O desenhador
Tem os olhos pequenos, fechando-os ainda mais quando os dedos movem a caneta pelo papel. A letra é miudinha Donde vem a minha arte? Nos meus desenhos estão as raízes invisíveis das minhas intenções, as calcaduras borrentas dos meus sentimentos e o espelho mágico onde se olham as minhas crenças e sonhos Apanha um livro da prateleira, de pasta preta e folhas amarelas, e lê: O Homem não tem Corpo diferente da sua Alma, pois o que chamamos Corpo é um pedaço da Alma percebido pelos cinco sentidos, as principais portas da Alma neste período da vida Traça com um lápis três seis substituindo os três os no título do poema de William Blake: A v6z d6 Diab6. Um sorriso estremece a sua face, volta para a mesa e continua a escrever entre os desenhos em tinta Sabemos com certeza que a nossa origem é a matéria e a evolução dela para a matéria animada ( primeiro erro sagrado diferençiar uma doutra ).

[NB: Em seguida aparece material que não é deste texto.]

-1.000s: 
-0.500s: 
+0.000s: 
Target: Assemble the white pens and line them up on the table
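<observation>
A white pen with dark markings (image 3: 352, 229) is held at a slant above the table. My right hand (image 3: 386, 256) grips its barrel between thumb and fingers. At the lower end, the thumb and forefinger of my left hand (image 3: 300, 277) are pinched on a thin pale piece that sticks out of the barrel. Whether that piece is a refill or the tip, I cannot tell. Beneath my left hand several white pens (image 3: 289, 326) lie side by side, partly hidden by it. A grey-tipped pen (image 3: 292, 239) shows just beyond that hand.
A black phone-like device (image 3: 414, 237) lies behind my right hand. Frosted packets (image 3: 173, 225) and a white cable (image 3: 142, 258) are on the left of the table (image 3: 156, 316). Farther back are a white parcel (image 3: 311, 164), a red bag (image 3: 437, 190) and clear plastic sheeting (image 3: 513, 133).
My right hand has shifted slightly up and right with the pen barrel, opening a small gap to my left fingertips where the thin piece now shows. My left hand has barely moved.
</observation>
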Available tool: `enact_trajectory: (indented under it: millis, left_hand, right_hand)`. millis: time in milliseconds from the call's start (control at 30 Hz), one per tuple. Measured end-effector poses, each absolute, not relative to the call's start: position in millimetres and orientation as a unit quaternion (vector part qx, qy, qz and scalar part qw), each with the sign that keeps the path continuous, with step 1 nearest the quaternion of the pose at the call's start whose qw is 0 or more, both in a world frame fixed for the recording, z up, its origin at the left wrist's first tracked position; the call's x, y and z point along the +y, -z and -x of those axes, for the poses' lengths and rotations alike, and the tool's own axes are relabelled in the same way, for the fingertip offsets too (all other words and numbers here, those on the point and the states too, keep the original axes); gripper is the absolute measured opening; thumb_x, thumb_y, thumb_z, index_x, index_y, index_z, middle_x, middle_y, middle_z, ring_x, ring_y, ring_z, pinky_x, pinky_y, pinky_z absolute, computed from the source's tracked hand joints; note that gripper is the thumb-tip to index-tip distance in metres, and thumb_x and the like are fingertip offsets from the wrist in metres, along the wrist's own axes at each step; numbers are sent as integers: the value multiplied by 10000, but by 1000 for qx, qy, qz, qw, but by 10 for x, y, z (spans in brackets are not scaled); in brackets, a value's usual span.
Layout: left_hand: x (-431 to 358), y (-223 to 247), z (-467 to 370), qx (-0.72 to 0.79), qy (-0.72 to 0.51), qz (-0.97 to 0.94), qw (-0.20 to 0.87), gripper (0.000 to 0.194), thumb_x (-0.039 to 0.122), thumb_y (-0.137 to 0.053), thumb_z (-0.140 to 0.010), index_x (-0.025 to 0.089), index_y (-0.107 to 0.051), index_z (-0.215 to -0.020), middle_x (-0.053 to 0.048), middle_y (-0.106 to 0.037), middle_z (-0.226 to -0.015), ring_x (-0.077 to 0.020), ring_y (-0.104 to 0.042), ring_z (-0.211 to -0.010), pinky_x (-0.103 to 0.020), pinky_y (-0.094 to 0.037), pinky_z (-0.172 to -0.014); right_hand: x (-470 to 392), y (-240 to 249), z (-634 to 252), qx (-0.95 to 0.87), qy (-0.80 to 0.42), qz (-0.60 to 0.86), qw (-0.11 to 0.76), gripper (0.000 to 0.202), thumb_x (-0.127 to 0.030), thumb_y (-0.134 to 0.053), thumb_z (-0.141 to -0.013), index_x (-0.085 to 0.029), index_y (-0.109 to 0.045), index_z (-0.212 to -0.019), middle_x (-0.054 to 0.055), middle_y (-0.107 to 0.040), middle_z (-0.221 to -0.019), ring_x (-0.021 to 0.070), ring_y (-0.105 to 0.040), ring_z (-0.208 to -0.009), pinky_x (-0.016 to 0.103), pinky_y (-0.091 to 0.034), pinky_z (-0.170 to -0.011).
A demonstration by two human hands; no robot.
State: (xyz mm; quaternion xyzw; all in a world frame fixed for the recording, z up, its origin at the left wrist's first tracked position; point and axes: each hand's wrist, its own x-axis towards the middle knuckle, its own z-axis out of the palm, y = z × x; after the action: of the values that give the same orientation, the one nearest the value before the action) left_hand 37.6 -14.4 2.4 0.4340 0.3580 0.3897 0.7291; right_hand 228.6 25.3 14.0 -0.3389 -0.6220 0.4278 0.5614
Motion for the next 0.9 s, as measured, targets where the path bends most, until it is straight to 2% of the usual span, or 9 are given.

É uma semente que perdura nos nossos cérebros e condiciona os nossos pensamentos, quer os racionais, quer os irracionais Os nossos organismos são pois baús com um tesouro antigo e esquecido, cheio de misterios e cujo mapa se perdeu no interior dele próprio. Mas podemos encontrá-lo em determinados estados: no sono, sob os efeitos das drogas oníricas, no êxtase religioso e por cima de tudo, na criação artística Nos meus próprios desenhos cada traço vem de remotos locales, um após outro vão-me sussurrando e eu lembro o mapa do tesouro. É o meu êxtase e também a minha droga. Dos sonhos já falei no princípio Volta atrás as páginas do caderno. A tinta é roxa Só acredito na irracionalidade do mundo e da existência, pois a Biologia sobre a nossa mente é também biologia, produto duma materialidade. Sim, tudo está nas nossas mentes, mesmo assim a Ciência não pode escapar da sua própria lógica Fica contrariado com a expressão da ideia. Desenha um traço qualquer e umas chamas habitam agora a página, entre as quais uma figura flutua com as mãos nas costas. Texto virado, e apagado, para imagem. Volta adiante Depois está toda a História Infinita da Infância, quando escutava o silêncio das imagens em caixotes cheios de livros duma geração anterior a mim. Legado de pais e duma cultura compartilhada, a mesma que num processo laborioso e cego deixa nos nossos cérebros uma nova história, uma mensagem mítica para compreender o mundo.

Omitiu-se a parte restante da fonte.